PROBLEM TO SOLVE: A verbatim reproduction of the lines below, from the line containing "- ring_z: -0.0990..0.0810" through the line containing "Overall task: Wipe", both ends included, is the whole required output.

DATA EXTRACT:
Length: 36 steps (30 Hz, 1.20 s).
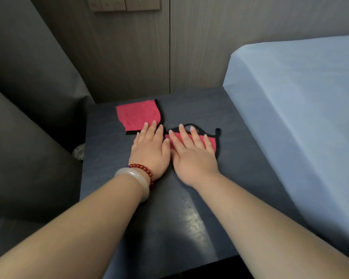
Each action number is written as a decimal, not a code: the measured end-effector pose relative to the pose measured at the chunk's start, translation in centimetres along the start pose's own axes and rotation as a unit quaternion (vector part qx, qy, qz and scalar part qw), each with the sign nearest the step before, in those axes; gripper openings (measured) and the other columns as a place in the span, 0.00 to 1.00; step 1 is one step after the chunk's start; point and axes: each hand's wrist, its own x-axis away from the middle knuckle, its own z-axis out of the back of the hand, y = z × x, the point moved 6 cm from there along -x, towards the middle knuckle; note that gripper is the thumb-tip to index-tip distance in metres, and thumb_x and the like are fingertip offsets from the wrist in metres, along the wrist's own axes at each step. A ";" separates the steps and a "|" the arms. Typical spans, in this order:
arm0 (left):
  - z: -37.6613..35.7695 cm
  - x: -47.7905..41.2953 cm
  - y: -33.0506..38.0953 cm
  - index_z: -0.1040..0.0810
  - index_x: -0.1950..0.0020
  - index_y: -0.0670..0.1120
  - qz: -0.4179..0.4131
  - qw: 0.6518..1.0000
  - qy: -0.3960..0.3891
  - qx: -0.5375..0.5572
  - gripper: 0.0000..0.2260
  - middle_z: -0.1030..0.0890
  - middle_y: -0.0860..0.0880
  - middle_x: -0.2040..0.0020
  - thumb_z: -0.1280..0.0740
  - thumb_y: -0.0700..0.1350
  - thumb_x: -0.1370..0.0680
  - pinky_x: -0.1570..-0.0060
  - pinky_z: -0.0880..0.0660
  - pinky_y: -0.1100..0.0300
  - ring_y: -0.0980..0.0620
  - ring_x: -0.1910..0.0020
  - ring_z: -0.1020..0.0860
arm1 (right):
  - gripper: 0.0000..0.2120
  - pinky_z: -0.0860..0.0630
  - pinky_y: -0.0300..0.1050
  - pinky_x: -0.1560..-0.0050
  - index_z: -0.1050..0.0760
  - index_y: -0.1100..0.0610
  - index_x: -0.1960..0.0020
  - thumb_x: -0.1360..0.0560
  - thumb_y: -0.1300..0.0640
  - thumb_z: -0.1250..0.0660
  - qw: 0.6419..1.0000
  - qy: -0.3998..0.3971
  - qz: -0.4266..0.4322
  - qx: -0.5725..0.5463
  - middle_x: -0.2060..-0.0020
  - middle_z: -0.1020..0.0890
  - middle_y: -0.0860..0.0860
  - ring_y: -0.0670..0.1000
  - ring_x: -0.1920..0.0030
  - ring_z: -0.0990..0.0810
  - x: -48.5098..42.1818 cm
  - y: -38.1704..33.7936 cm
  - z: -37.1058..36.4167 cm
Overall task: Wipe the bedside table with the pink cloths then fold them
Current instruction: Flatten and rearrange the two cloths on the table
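Two pink cloths with black edging lie on the dark bedside table [189,208]. The far-left pink cloth [137,114] lies folded flat near the table's back edge. My left hand [150,148] lies flat with straight fingers, its fingertips touching that cloth's near edge. The second pink cloth [211,142] sits to the right, mostly covered by my right hand [191,156], which presses flat on it with spread fingers. A black hanging loop sticks out at its far right corner. Both hands are side by side and nearly touching.
A bed with a pale blue sheet [300,117] borders the table on the right. Dark grey upholstery [28,137] stands on the left. A wood-panel wall with a switch plate [127,4] rises behind. A small patterned object [79,152] sits in the gap at the table's left edge.
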 end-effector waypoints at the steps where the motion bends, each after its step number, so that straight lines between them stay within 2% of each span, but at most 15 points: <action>1: 0.1 0.5 0.0 0.46 0.22 0.48 0.002 1.000 -0.003 -0.010 0.24 0.51 0.49 0.20 0.50 0.52 0.18 0.25 0.58 0.52 0.51 0.22 0.56 | 0.25 0.60 0.55 0.25 0.59 0.39 0.24 0.20 0.41 0.60 1.000 -0.005 0.010 0.010 0.23 0.58 0.42 0.49 0.23 0.60 0.1 0.8 0.2; 3: 0.0 1.6 0.1 0.46 0.22 0.49 -0.002 0.999 -0.014 -0.040 0.25 0.53 0.49 0.20 0.48 0.52 0.18 0.24 0.58 0.50 0.49 0.22 0.58 | 0.25 0.58 0.56 0.25 0.59 0.40 0.24 0.19 0.42 0.60 0.999 -0.007 -0.015 0.029 0.23 0.58 0.43 0.49 0.23 0.59 -0.3 4.8 0.8; 6: -0.6 3.4 0.5 0.47 0.21 0.50 -0.007 0.998 -0.032 -0.058 0.25 0.54 0.50 0.20 0.49 0.53 0.18 0.25 0.59 0.48 0.49 0.22 0.58 | 0.25 0.57 0.57 0.25 0.60 0.41 0.23 0.20 0.43 0.61 0.989 -0.030 -0.144 0.025 0.22 0.59 0.45 0.51 0.23 0.59 0.0 11.4 2.0; 8: -0.9 4.4 0.6 0.48 0.21 0.51 -0.011 0.997 -0.028 -0.078 0.26 0.53 0.51 0.20 0.50 0.54 0.18 0.25 0.59 0.48 0.49 0.22 0.58 | 0.26 0.58 0.58 0.25 0.61 0.42 0.23 0.20 0.43 0.61 0.984 -0.017 -0.175 0.024 0.22 0.59 0.46 0.52 0.23 0.59 0.8 10.9 1.9; 12: -1.2 4.9 0.5 0.49 0.21 0.50 -0.020 0.994 -0.011 -0.111 0.26 0.52 0.50 0.20 0.51 0.54 0.18 0.25 0.59 0.48 0.49 0.22 0.56 | 0.25 0.60 0.56 0.25 0.59 0.41 0.23 0.20 0.43 0.59 0.999 0.010 -0.040 0.007 0.22 0.58 0.44 0.51 0.23 0.60 4.4 2.4 0.2; 14: -1.3 4.8 0.7 0.49 0.21 0.50 -0.020 0.994 -0.013 -0.111 0.26 0.52 0.50 0.20 0.51 0.54 0.18 0.25 0.59 0.48 0.49 0.22 0.56 | 0.25 0.61 0.54 0.25 0.59 0.40 0.24 0.19 0.42 0.60 1.000 -0.005 0.016 0.015 0.23 0.58 0.43 0.49 0.23 0.61 6.5 1.3 0.0; 16: -1.2 4.9 0.8 0.48 0.21 0.50 -0.020 0.993 -0.008 -0.113 0.26 0.51 0.50 0.20 0.51 0.54 0.19 0.25 0.59 0.48 0.49 0.22 0.55 | 0.25 0.60 0.54 0.25 0.59 0.39 0.24 0.19 0.42 0.59 0.999 -0.004 0.017 0.033 0.23 0.58 0.42 0.48 0.23 0.60 6.9 3.7 0.3; 20: -1.3 5.0 0.8 0.48 0.21 0.50 -0.019 0.992 -0.007 -0.123 0.26 0.51 0.50 0.20 0.51 0.54 0.19 0.25 0.58 0.48 0.48 0.22 0.55 | 0.25 0.56 0.57 0.25 0.59 0.41 0.23 0.20 0.43 0.60 0.989 -0.003 -0.144 0.028 0.22 0.56 0.45 0.51 0.23 0.57 5.9 11.0 1.3; 22: -1.4 5.0 0.8 0.48 0.21 0.50 -0.016 0.992 -0.005 -0.125 0.26 0.51 0.50 0.20 0.51 0.54 0.19 0.25 0.58 0.48 0.48 0.22 0.55 | 0.26 0.57 0.57 0.25 0.59 0.41 0.23 0.20 0.43 0.59 0.985 0.013 -0.170 0.024 0.22 0.56 0.46 0.53 0.23 0.57 6.1 9.9 1.2; 26: -1.3 5.0 0.8 0.49 0.21 0.50 -0.017 0.992 -0.012 -0.126 0.26 0.51 0.50 0.20 0.51 0.54 0.19 0.25 0.58 0.48 0.49 0.22 0.55 | 0.25 0.59 0.55 0.25 0.57 0.40 0.23 0.20 0.43 0.57 1.000 0.013 -0.019 0.010 0.22 0.56 0.44 0.51 0.23 0.58 8.8 1.5 -0.4; 28: -1.3 5.0 0.9 0.49 0.21 0.50 -0.018 0.992 -0.017 -0.126 0.26 0.52 0.50 0.20 0.52 0.54 0.18 0.24 0.57 0.48 0.49 0.22 0.55 | 0.25 0.61 0.54 0.26 0.58 0.39 0.24 0.19 0.42 0.59 1.000 -0.011 0.018 0.016 0.23 0.58 0.43 0.49 0.23 0.60 8.9 1.9 -0.1; 30: -1.2 5.0 0.9 0.49 0.21 0.50 -0.019 0.991 -0.013 -0.130 0.26 0.51 0.50 0.20 0.52 0.54 0.18 0.24 0.57 0.48 0.48 0.22 0.55 | 0.25 0.58 0.55 0.25 0.59 0.39 0.24 0.19 0.43 0.58 0.999 -0.017 -0.025 0.028 0.22 0.58 0.44 0.50 0.23 0.59 7.7 6.2 0.5; 33: -1.3 5.1 1.0 0.49 0.21 0.50 -0.017 0.991 -0.015 -0.134 0.26 0.51 0.50 0.20 0.52 0.54 0.18 0.24 0.57 0.48 0.48 0.22 0.55 | 0.25 0.56 0.58 0.25 0.59 0.40 0.24 0.20 0.43 0.59 0.986 -0.032 -0.160 0.024 0.22 0.57 0.46 0.52 0.23 0.58 7.2 13.0 1.5; 35: -1.3 5.1 0.9 0.49 0.21 0.50 -0.015 0.991 -0.014 -0.133 0.26 0.51 0.50 0.20 0.52 0.54 0.18 0.24 0.57 0.48 0.49 0.22 0.55 | 0.25 0.57 0.58 0.25 0.59 0.41 0.23 0.20 0.43 0.59 0.981 -0.020 -0.191 0.020 0.22 0.57 0.47 0.53 0.23 0.58 7.8 12.2 1.4; 36: -1.3 5.1 0.8 0.49 0.21 0.50 -0.015 0.991 -0.013 -0.132 0.26 0.51 0.50 0.20 0.52 0.54 0.18 0.24 0.57 0.48 0.49 0.22 0.55 | 0.26 0.57 0.58 0.25 0.59 0.41 0.23 0.20 0.43 0.59 0.984 -0.006 -0.175 0.021 0.22 0.57 0.47 0.54 0.23 0.57 8.2 10.2 1.1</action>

RESULT OF THIS EXERCISE:
  - ring_z: -0.0990..0.0810
  - x: -48.5098..42.1818 cm
  - y: -38.1704..33.7936 cm
  - z: -37.1058..36.4167 cm
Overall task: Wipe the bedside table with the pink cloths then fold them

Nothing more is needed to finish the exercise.